Once he’d reached the kitchen counter he snatched the bag from the drugstore and tore it open. A bottle of antibiotics rolled out onto the countertop along with the cough syrup and a box containing a small inhaler. He went for the antibiotics, put his glasses on and read the label. AMOXICILLIN, 500MG CAPSULES: TAKE 1 CAPSULE 3 TIMES A DAY FOR 10 DAYS. Once he’d managed to pry the childproof cap free he dropped one of the large cream-colored capsules into the palm of his hand and stared at it a moment. Goop trickled down the back of his throat, his nose was full again and the chills were back in full force. So much for the wonders of chicken soup. He downed the pill with a small glass of water, then inspected the other items. After setting the cough syrup aside he opened the inhaler. The directions and warnings were printed on a tiny paper evidently designed by and for woodland elves.

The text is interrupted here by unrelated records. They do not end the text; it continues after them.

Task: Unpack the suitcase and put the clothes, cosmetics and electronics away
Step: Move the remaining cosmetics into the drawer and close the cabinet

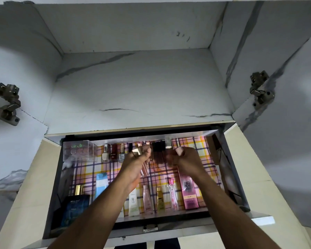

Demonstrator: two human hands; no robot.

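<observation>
Drawer point(228, 169) pulled out beneath open wardrobe shelf point(133, 90), lined with pink, yellow and purple checked paper point(201, 146). Both hands reaching in over back row of cosmetics. Left hand point(138, 159) curled round several slim items: a lip gloss tube point(145, 169) with clear pinkish body hanging below the palm, and a squarish pale cap point(137, 151) sticking up by the knuckles. Right hand point(185, 159) curled likewise, pinching a small item with rose-coloured cap point(179, 151) at the fingertips; body of that item too blurred to name. Between the hands, dark lipstick tubes point(158, 150) standing upright against back wall.

Left of the hands, nail polish bottles point(113, 153) in a row, and beside them a clear acrylic organiser box point(79, 150) in the back left corner. Front row, leaning against drawer front: dark blue perfume box point(75, 209) at far left with gold-capped bottle point(79, 189) just behind, light blue tube point(101, 184), white tube point(133, 203), pink-tinted clear bottle point(147, 198), small yellow bottle point(160, 200), clear bottle with pink cap point(173, 194), pink BB cream box point(188, 193) at right. Metal latch point(150, 228) on drawer front edge. Door hinges point(6, 103) on both sides, cabinet doors swung open.
</observation>
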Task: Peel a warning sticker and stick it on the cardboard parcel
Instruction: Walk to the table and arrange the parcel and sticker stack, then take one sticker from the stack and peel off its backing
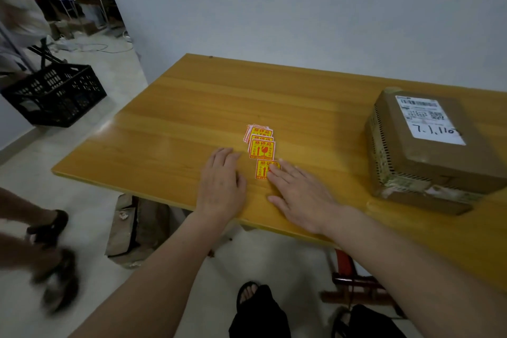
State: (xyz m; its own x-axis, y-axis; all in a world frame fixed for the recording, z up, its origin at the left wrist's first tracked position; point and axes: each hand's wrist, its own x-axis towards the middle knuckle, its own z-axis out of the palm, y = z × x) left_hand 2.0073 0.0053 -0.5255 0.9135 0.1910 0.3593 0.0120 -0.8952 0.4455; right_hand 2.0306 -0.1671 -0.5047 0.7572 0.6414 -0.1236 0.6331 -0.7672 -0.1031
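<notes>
A small spread pile of yellow-and-red warning stickers (260, 143) lies near the middle of the wooden table (192, 107). One sticker (262, 169) sits apart at the near end of the pile. My right hand (299, 195) lies flat with its fingertips resting on that sticker's right edge. My left hand (220, 186) rests palm down on the table just left of the stickers, holding nothing. The cardboard parcel (433, 151), with a white shipping label on top, stands at the right of the table, apart from both hands.
A black plastic crate (55, 96) stands on the floor to the left. Another person's legs in dark sandals (52, 252) are at the lower left, blurred. A red stool (348, 274) is under the table edge. A white wall runs behind the table.
</notes>
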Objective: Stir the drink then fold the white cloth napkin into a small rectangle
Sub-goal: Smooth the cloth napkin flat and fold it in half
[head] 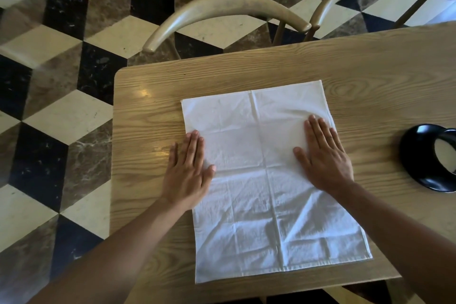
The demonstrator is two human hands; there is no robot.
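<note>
While the white cloth napkin (271, 180) lay spread out on the wooden tabletop (370, 76), both hands pressed down flat on it. The napkin sat near the tabletop's left edge and reached almost to its near edge. It had been laid as a tall rectangle. Fold lines crossed it, one long line running down the middle and others going across. The cloth looked a bit wrinkled, mostly in the near half.

The left hand (187, 170) lay on the napkin's left edge, with part of the hand on the cloth and part on the bare wood. Its fingers were straight and close together, and its grip was open, holding nothing. The right hand (323, 155) lay on the napkin close to its right edge, in the far half. Its fingers were straight too, with the thumb sticking out to the side, and its grip was open, holding nothing.

A black cup (429, 158) with something pale inside stood near the tabletop's right edge, well apart from the napkin. It was partly cut off by the side of the view.

Two wooden chairs (227, 10) stood just past the tabletop's far edge. The floor (61, 76) had black, cream and brown tiles.
</note>
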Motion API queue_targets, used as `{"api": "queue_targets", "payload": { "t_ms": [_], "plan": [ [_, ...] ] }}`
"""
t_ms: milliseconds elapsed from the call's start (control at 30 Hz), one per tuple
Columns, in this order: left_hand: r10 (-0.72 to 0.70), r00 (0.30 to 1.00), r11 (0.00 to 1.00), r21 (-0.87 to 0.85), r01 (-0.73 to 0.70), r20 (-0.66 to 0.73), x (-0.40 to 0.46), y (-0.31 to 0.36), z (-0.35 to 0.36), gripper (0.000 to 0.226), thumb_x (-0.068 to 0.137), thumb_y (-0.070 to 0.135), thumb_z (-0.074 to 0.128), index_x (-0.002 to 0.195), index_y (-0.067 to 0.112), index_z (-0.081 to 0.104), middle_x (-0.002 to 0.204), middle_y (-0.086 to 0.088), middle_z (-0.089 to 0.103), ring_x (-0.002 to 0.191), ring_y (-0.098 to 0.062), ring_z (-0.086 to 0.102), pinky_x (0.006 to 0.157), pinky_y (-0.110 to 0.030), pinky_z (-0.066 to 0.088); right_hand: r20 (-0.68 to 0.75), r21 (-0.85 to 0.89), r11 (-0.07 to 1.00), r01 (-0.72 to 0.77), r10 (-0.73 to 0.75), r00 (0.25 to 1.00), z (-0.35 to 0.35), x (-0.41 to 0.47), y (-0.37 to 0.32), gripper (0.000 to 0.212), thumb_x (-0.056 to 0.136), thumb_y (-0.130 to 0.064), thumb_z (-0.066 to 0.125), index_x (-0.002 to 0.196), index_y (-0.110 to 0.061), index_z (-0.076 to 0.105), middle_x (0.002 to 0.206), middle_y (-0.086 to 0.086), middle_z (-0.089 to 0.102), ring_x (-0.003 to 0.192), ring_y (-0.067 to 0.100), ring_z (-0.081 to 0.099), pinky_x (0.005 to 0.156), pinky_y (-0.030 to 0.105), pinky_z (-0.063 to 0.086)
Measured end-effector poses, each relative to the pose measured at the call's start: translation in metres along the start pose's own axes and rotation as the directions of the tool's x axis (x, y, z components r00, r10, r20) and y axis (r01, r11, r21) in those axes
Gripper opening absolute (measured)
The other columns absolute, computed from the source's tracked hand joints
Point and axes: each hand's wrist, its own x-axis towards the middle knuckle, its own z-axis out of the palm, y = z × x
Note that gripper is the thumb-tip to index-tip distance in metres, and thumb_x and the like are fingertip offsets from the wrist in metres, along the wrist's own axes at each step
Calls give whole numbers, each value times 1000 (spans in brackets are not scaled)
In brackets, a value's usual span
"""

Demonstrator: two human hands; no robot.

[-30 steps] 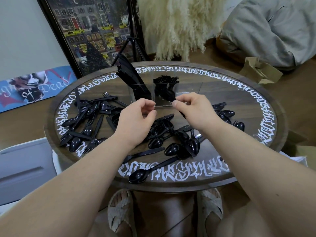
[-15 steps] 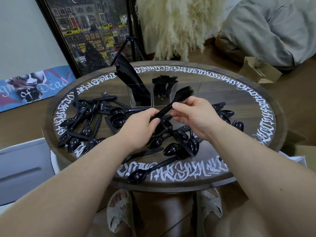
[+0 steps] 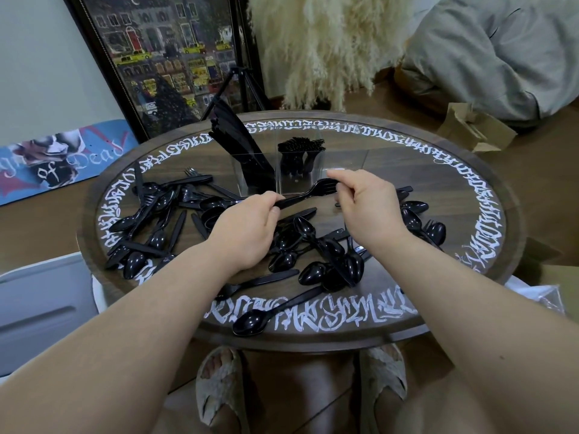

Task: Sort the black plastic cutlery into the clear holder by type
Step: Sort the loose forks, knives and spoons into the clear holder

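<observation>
The left hand [image 3: 247, 228] pinches the handle end of a black plastic fork [image 3: 308, 194] between thumb and curled fingers; the right hand [image 3: 365, 208] pinches the tined end of the same fork, fingers bent around it. The fork lies nearly level between the two hands, tines to the right, held above the table just in front of the clear holder [image 3: 283, 170]. The holder stands upright toward the far side of the round wooden table [image 3: 488, 195], whose rim carries white lettering. Its left compartment holds a bundle of knives [image 3: 238, 142] leaning left; the next compartment holds forks [image 3: 300, 148] standing tines up. Loose cutlery lies scattered on the tabletop: a mixed pile [image 3: 150, 223] at left, a cluster of spoons [image 3: 332, 261] beneath the hands, more spoons [image 3: 419, 220] at right, and a single spoon [image 3: 260, 317] near the front edge. Behind the table lean a framed picture [image 3: 166, 57] and a skateboard deck [image 3: 59, 158].
</observation>
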Motion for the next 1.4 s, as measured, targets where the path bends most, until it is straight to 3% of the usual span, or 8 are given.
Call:
{"api": "queue_targets", "payload": {
  "t_ms": [533, 667, 767, 867, 1033, 1167, 1300, 1400],
  "plan": [
    [-39, 986, 985, -172, 11, -163, -5, 0, -4, 33, 102, 19, 36, 123, 29, 60, 94, 8, 57, 82, -12, 54, 75, -24, 36, 102, -93, 993, 76, -67, 993, 7, 3, 0, 29, 97, -6, 50, 119, -11, 67, 88, -1, 57, 83, 18, 56, 79, 18, 38],
    [-39, 978, 982, -191, -1, -205, -4, 0, -4, 32, 102, 18, 36, 122, 28, 60, 89, 8, 54, 75, -11, 53, 71, -25, 35, 91, 198, 966, -168, 153, 984, 2, 4, -4, 28, 94, -11, 55, 117, -18, 68, 96, -1, 69, 91, 13, 63, 88, 23, 47],
    [-34, 974, 968, -250, -23, -222, -1, 4, -4, 32, 102, 18, 37, 122, 28, 60, 90, 7, 56, 76, -11, 53, 72, -26, 38, 118, 526, 785, -327, 314, 942, -4, 6, -8, 23, 91, -4, 59, 108, -14, 70, 81, 2, 70, 72, 8, 66, 76, 28, 55],
    [28, 964, 975, -206, -84, -263, 7, 10, -7, 33, 101, 19, 39, 127, 27, 59, 112, 4, 57, 105, -15, 49, 87, -23, 34, 91, 647, 680, -344, 379, 921, -13, 8, -11, 21, 90, -1, 60, 91, -19, 71, 72, 0, 70, 67, 9, 66, 74, 26, 56],
    [67, 949, 997, -1, -71, -309, 28, 15, -7, 48, 100, 22, 41, 146, 14, 35, 149, -1, 35, 138, -19, 25, 111, -26, 19, -226, 509, 843, -176, 328, 917, -38, 17, -11, 20, 89, -8, 63, 102, -20, 73, 84, -7, 72, 80, 7, 67, 84, 26, 55],
    [30, 969, 998, 62, -16, -246, 39, 12, 1, 58, 98, 23, 43, 151, 13, 22, 156, -3, 23, 144, -19, 16, 116, -35, 18, -520, 210, 974, 86, 37, 853, -65, 36, -10, 23, 88, -14, 61, 108, -11, 73, 87, -6, 65, 72, -12, 56, 79, 10, 43],
    [10, 980, 997, 76, 5, -199, 44, 13, 8, 63, 97, 26, 45, 152, 18, 15, 158, 0, 18, 144, -20, 11, 117, -38, 20, -551, -75, 977, 202, -209, 808, -70, 56, -6, 23, 89, -12, 58, 105, -7, 73, 96, 2, 69, 87, -2, 56, 82, 0, 36],
    [12, 979, 994, 109, 10, -201, 44, 13, 10, 65, 96, 27, 45, 153, 20, 14, 157, 1, 19, 143, -21, 11, 116, -40, 21, -506, -181, 942, 283, -336, 794, -64, 70, -6, 22, 88, -8, 58, 103, -4, 74, 93, 13, 70, 83, 18, 65, 79, 9, 41]
  ]
}}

Holding it up to his nose, he followed the steps to set up the inhaler, and then checked the warnings. Basically everything from dizziness to one’s head exploding was covered, but if whatever was in this thing could clear his lungs and allow him to breathe better and less painfully, it was worth whatever side-effects might arise. He closed his lips around the inhaler, took a deep breath and depressed the plunger. Counting to ten as the directions instructed, he then removed the inhaler, exhaled and repeated the process again. The second time, while holding his breath, he felt a strange sensation deep in his throat, a tickling mixed with a medicinal taste, and for a moment he couldn’t be sure if he was going to cough or vomit. Neither happened, but his lungs burned a bit and his head began to spin. By the time he’d counted to ten and exhaled, an odd tingling feeling had spread through his entire torso and he was so dizzy he could barely stand. Bright purple sunburst splotches appeared before his eyes with each blink and drifted slowly across his line of sight, which had taken to pitching and rolling like the deck of a boat on a decidedly choppy sea.